しかも書いてある用紙が、なんか紙ナプキンの裏みたいな、、、時にはホテルのメモ用紙みたいな、、はたまた新聞の余白みたいなところに描かれていたりするんです。
 
何とも建築家っぽいですなぁ。笑 ほんと素敵です。
 
このように、メモの取り方にもそれぞれの個性が出ているんですが、何となく建築家の先生方が好む傾向もあるような気がしてます。
 
①初期の段階では柔らかい鉛筆で描くこと。
最初からハードラインで描いてしまうと思考が固まってしまうという考えの方が多かったです。
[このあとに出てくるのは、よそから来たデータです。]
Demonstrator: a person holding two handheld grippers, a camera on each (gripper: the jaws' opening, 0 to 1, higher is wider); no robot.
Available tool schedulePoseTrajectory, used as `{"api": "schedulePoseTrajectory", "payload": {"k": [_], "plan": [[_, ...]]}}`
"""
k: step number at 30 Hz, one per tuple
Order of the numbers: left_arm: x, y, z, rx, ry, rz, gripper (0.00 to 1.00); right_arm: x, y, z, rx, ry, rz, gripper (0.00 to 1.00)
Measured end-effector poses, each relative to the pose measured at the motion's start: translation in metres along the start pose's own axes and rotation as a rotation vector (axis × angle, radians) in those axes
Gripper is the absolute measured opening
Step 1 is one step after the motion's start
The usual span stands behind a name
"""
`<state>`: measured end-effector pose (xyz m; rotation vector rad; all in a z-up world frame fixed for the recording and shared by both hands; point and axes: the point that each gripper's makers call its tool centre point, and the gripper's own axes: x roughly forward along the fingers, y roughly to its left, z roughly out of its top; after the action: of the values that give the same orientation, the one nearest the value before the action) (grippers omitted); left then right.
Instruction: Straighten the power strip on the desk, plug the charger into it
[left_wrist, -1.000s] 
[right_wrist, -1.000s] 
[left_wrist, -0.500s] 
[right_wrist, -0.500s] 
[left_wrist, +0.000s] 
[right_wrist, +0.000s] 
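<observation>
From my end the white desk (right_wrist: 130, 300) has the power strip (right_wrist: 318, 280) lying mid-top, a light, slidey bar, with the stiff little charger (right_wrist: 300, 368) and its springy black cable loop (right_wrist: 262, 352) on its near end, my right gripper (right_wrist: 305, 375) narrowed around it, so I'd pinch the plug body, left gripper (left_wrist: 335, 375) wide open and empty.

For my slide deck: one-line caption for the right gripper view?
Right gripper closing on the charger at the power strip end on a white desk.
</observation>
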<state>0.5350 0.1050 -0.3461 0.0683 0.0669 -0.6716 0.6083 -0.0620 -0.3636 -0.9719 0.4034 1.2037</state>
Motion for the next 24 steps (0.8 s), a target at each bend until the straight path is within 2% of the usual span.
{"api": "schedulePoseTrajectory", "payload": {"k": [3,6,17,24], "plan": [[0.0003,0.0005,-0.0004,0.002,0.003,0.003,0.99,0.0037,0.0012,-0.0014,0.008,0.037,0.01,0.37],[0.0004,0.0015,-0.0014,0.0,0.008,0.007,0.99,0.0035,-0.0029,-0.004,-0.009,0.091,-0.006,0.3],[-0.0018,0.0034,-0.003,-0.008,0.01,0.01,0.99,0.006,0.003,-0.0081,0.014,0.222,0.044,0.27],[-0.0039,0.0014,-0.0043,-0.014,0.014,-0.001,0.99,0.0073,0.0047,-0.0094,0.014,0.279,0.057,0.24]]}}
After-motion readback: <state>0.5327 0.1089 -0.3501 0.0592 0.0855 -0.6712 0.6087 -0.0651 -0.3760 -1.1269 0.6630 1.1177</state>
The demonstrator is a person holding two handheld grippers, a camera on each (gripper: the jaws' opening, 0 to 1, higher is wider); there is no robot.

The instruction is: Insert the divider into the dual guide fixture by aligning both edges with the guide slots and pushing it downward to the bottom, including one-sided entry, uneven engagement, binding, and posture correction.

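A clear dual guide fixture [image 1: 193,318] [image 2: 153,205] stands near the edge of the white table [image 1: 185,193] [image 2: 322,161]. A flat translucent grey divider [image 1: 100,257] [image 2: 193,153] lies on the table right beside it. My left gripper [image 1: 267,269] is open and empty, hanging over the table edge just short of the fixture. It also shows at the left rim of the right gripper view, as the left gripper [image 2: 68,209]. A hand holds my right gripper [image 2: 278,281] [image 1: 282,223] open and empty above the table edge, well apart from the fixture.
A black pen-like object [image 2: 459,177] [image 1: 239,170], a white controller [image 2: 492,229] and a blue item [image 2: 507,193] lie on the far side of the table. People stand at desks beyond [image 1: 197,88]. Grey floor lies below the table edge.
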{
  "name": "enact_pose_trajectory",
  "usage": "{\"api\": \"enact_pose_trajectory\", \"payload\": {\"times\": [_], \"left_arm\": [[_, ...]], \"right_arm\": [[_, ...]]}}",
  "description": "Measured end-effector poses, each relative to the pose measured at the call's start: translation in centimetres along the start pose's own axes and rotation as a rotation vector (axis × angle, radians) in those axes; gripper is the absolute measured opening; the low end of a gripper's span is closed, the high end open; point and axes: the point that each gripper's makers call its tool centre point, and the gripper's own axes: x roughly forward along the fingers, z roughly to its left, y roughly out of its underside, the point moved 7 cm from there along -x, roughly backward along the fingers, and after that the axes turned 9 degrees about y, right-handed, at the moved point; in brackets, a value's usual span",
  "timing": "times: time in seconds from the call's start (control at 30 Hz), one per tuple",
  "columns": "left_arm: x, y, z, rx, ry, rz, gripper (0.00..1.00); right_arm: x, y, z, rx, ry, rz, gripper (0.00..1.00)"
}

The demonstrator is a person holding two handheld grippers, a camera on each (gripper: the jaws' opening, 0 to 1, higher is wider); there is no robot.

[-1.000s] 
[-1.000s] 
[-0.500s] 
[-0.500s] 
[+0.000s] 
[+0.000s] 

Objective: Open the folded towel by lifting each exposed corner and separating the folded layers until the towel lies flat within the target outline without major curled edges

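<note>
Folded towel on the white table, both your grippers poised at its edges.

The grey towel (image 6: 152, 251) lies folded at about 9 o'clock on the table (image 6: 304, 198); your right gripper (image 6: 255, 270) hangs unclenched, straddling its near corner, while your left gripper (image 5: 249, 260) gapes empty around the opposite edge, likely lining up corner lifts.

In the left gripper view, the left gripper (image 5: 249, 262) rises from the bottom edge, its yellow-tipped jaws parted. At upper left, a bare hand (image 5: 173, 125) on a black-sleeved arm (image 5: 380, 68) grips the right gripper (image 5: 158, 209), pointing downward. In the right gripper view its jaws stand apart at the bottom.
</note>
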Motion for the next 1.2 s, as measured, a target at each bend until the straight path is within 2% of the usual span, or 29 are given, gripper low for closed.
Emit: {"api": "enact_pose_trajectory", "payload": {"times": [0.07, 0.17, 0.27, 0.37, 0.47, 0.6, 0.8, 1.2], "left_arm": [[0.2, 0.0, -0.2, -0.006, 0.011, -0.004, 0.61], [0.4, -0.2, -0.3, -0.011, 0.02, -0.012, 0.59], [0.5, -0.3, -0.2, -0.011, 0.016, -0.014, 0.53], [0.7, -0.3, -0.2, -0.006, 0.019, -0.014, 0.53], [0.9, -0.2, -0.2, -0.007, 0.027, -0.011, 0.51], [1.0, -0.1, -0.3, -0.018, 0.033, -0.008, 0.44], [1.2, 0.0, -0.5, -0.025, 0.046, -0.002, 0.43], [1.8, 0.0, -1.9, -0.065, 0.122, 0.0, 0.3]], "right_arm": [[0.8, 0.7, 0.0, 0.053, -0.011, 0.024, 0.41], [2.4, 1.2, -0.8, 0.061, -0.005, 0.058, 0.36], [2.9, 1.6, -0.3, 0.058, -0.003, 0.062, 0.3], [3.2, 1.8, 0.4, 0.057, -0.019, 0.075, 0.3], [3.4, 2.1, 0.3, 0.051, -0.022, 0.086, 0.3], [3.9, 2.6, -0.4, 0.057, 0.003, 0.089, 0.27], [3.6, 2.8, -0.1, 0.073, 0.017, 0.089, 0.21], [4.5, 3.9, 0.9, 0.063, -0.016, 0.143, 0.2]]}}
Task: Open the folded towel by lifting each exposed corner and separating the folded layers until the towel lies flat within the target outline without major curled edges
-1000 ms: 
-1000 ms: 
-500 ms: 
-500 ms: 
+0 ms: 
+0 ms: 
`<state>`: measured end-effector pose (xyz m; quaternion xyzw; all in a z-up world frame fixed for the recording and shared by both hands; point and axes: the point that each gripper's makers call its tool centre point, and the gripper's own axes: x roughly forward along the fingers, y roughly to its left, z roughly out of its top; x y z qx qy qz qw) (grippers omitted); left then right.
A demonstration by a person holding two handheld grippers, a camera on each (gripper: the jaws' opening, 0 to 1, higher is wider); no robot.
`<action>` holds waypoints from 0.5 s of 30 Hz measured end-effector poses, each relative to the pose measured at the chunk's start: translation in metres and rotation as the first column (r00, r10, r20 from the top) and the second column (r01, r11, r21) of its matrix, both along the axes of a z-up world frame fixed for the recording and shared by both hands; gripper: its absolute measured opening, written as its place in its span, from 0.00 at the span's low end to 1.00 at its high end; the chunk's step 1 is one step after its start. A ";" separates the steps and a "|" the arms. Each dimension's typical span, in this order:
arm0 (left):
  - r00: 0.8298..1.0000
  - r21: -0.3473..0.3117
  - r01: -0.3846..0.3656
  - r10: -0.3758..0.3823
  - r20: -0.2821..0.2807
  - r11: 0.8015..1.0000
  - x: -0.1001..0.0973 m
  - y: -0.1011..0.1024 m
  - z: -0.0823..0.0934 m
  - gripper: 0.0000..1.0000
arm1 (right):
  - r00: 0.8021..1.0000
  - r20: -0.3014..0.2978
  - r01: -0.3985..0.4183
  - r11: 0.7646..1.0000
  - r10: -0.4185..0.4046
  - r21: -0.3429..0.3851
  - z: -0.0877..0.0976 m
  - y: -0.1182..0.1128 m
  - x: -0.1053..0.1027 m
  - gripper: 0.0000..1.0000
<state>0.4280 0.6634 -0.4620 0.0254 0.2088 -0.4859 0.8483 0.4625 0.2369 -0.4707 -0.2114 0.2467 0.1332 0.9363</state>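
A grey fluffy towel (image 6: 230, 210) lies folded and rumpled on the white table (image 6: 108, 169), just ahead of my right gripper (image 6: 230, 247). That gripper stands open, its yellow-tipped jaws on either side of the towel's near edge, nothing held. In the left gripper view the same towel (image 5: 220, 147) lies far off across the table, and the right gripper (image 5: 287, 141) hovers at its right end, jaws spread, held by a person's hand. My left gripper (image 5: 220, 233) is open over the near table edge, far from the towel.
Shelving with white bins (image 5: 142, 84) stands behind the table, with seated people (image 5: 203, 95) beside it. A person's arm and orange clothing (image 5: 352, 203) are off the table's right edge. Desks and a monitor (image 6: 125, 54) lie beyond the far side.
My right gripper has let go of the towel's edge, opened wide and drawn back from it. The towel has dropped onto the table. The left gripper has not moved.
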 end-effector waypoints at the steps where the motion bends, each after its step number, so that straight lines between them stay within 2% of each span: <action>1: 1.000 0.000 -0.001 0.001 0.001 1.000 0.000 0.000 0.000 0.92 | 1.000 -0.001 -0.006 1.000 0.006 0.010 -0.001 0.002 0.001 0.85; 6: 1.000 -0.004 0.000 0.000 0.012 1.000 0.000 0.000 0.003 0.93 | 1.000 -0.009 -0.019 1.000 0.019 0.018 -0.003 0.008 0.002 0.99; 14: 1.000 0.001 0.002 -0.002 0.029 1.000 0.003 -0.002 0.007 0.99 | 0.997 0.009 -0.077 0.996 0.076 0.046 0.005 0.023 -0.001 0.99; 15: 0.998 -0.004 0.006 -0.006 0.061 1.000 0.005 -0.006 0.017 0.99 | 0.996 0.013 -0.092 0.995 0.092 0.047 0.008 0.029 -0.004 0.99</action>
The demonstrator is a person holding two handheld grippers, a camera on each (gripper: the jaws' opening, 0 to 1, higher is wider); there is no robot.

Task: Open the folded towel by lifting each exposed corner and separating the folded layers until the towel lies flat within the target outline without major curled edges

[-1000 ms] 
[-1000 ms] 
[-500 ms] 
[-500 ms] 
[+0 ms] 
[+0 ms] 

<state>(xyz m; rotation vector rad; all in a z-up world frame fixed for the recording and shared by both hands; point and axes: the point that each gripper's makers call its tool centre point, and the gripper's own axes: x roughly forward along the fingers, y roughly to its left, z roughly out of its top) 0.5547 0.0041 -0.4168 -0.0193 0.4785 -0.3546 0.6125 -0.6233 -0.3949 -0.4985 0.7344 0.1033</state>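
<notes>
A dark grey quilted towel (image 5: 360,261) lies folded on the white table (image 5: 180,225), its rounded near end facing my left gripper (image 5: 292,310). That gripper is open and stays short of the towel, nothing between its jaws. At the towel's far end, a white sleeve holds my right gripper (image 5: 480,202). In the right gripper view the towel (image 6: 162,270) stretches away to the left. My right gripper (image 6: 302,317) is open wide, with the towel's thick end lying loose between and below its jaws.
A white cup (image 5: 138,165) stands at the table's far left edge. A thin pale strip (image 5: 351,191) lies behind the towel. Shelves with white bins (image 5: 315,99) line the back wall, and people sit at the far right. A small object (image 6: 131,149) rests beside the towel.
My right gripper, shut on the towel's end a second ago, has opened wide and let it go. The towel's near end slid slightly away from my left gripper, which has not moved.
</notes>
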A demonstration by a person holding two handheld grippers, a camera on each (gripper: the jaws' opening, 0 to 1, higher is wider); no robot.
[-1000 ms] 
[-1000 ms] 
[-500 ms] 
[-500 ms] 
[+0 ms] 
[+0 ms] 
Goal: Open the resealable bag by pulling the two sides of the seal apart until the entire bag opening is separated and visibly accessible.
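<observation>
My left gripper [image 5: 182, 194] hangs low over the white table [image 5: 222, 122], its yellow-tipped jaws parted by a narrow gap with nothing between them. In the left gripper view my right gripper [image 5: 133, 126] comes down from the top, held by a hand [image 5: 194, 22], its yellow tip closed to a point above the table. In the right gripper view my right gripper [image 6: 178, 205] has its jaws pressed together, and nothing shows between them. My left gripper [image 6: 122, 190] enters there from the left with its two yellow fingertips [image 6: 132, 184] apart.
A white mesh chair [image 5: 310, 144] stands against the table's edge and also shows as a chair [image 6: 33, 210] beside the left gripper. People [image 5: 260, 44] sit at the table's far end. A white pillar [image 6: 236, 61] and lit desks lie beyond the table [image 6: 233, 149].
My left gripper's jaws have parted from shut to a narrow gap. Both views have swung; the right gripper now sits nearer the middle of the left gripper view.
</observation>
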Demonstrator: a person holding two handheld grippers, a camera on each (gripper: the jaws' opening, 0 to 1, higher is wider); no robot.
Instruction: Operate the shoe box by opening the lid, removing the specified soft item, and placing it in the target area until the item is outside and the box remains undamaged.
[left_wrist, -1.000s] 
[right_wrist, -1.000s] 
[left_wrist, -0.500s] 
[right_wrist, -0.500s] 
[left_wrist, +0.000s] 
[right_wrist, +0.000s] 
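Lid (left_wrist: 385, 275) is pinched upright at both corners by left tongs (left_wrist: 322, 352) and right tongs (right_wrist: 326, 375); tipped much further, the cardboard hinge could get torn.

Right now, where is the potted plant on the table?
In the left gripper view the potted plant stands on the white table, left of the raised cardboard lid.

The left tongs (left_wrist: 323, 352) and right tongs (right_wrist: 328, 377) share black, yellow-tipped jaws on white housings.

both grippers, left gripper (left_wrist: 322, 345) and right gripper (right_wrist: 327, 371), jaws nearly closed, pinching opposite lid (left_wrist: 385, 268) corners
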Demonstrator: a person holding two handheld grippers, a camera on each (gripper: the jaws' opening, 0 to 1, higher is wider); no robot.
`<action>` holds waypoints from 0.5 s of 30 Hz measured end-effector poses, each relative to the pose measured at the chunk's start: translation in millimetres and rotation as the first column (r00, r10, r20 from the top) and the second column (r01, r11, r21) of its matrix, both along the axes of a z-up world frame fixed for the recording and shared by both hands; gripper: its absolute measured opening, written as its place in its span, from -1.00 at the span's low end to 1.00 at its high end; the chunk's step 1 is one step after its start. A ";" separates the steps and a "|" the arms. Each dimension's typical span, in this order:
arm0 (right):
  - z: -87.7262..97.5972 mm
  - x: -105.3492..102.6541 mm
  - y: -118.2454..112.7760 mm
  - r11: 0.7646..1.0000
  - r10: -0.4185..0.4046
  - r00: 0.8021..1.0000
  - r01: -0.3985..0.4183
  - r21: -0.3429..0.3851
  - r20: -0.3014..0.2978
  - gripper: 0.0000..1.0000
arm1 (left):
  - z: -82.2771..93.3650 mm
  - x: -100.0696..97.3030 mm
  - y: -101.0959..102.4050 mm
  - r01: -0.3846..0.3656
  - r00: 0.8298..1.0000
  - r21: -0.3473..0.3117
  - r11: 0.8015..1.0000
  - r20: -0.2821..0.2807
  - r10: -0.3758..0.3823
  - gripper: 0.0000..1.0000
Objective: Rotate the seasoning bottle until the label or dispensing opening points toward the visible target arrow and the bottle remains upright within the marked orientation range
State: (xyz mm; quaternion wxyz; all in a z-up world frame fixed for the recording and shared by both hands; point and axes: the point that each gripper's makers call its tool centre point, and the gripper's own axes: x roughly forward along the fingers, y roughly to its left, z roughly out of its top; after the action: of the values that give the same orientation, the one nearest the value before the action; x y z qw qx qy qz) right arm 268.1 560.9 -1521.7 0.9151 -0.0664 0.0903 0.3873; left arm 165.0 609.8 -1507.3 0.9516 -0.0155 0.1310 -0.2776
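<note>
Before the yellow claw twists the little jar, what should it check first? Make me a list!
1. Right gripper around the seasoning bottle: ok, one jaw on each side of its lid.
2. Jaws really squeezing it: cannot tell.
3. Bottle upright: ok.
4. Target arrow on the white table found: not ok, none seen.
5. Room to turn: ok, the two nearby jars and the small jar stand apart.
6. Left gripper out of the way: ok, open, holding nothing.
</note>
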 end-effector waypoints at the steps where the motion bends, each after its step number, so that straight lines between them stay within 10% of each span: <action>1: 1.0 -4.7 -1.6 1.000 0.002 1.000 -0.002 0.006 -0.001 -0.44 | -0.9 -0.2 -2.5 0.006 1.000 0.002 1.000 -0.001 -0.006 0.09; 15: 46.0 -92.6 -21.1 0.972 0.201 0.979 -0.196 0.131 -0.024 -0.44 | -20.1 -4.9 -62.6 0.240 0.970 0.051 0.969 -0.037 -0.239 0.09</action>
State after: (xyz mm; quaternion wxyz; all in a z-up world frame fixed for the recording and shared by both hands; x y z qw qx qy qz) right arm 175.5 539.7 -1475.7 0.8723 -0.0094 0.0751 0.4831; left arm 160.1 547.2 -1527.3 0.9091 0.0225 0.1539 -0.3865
何となくで描いた線からインスピレーションが湧いたりということがあるのでしょう。。
 
②思考とメモは直結していると考えていること。
考え中でも手は動いているようなイメージです。頭の中のモヤモヤした、形にもならないような思考を表現するには手描きが持ってこいの手法なのでしょう。。
 
もちろんすべての方がそういった考えではないでしょうが、本書の至るところでそのような表現が出てきます。
以下僕の琴線に触れた言葉です。
 
〝メモ(スケッチ)は思考のスピードに完全に一致しながら描かれて来る。しかしコンピュータでは完全に思考のスピートが勝ってしまい書かれる線は時間遅れになる。五十嵐淳
憶えることは努力だが、忘れることは才能。メモは第2の脳である。片山和俊
 
スケッチの最も大事な事は、自分の描いた線にうっとりしない事である。隈研吾
 
建築を創ることは責任が重く、一人の人間の未来を見る目がどこまで有効か、ということをいつも必死に考えている。黒川紀章
 
私の中でのもうひとつのメモの大切な役割は、自分が考えていることを他人に出来るだけ正しく伝える手段であること。相手を自分のペースに引き込みながら自分の考え方を理解してもらうには最高の武器なのだ。佐藤尚巳
 
考えがまとまっていないときは鉛筆を、考えや行動を絞るときにはボールペンを選択する。考えをまとめるときにはそれにさまざまな色をつけてゆく。佐野吉彦
 
思考と道具、とくに筆記用具はどこか奥深いところで連動していると思う。古谷誠章
 
まちづくりに関与している時は、鉄則はその街を歩き、自分の脚で確かめ、雰囲気を五感で自認することから始まるのです。宮本忠長

見ていて飽きない、非常に良い本でした。